Today Amazon, Tomorrow the Railroad Industry: The Fight for $15 Rolls On

Jeff Schuhrke October 2, 2018

Workers rally in Chicago on September 27 outside a conference of railroad industry executives. (Ike Gittlen/flickr)

After being called out by labor activists and pro­gres­sive politi­cians like Bernie Sanders for pay­ing pover­ty wages despite receiv­ing tax breaks and rak­ing in bil­lions of dol­lars, Ama­zon has caved to the pres­sure and announced it will offer all its work­ers a $15-per-hour min­i­mum wage start­ing next month. Now, a new coali­tion of work­ers and com­mu­ni­ty lead­ers is tak­ing aim at anoth­er major play­er in the logis­tics indus­try: the railroads.

Class I rail­roads like CSX, Nor­folk South­ern and BNSF ben­e­fit from bil­lions in tax­pay­er sub­si­dies and are report­ing high prof­its.
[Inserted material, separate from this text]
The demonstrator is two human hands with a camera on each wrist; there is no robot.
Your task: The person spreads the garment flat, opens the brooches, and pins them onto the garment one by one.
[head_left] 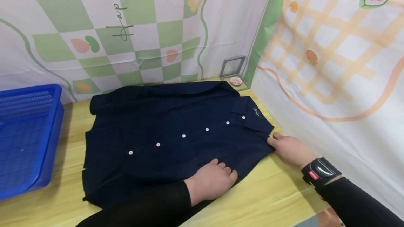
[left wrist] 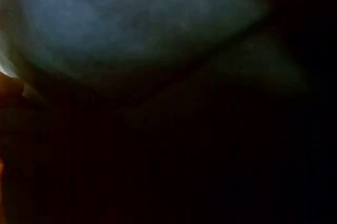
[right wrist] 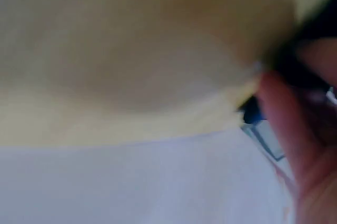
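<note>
A navy button-up shirt (head_left: 170, 132) lies spread flat on the yellow wooden table (head_left: 268, 199), front side up with its row of white buttons (head_left: 183, 136) running from about 8 o'clock up toward the collar (head_left: 252, 113) at 2 o'clock. The left hand (head_left: 211, 183) rests palm-down on the near side seam, fingers straight and close together, pressing the cloth to the table. The right hand (head_left: 290, 148) sits at the shirt's 3 o'clock edge, just below the collar, thumb and fingertips pinching the shoulder fabric; the right wrist view is too blurred to confirm the pinch more finely, and the left wrist view is dark. The shirt looks thin, soft and light, likely to drape, crease and slide on the smooth tabletop, so it handles best taken at seams, shoulders or hem corners instead of mid-panel. A blue plastic basket (head_left: 28, 139) stands at 9 o'clock, near the shirt's hem end.
</note>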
Yet the peo­ple who trans­port their rail crews between trains, cities, hotels and homes are paid low wages and receive few ben­e­fits. To keep costs down and evade lia­bil­i­ty, the rail­roads use sub­con­trac­tors like Hall­con and Pro­fes­sion­al Trans­porta­tion Inc. (PTI) to hire their crew drivers.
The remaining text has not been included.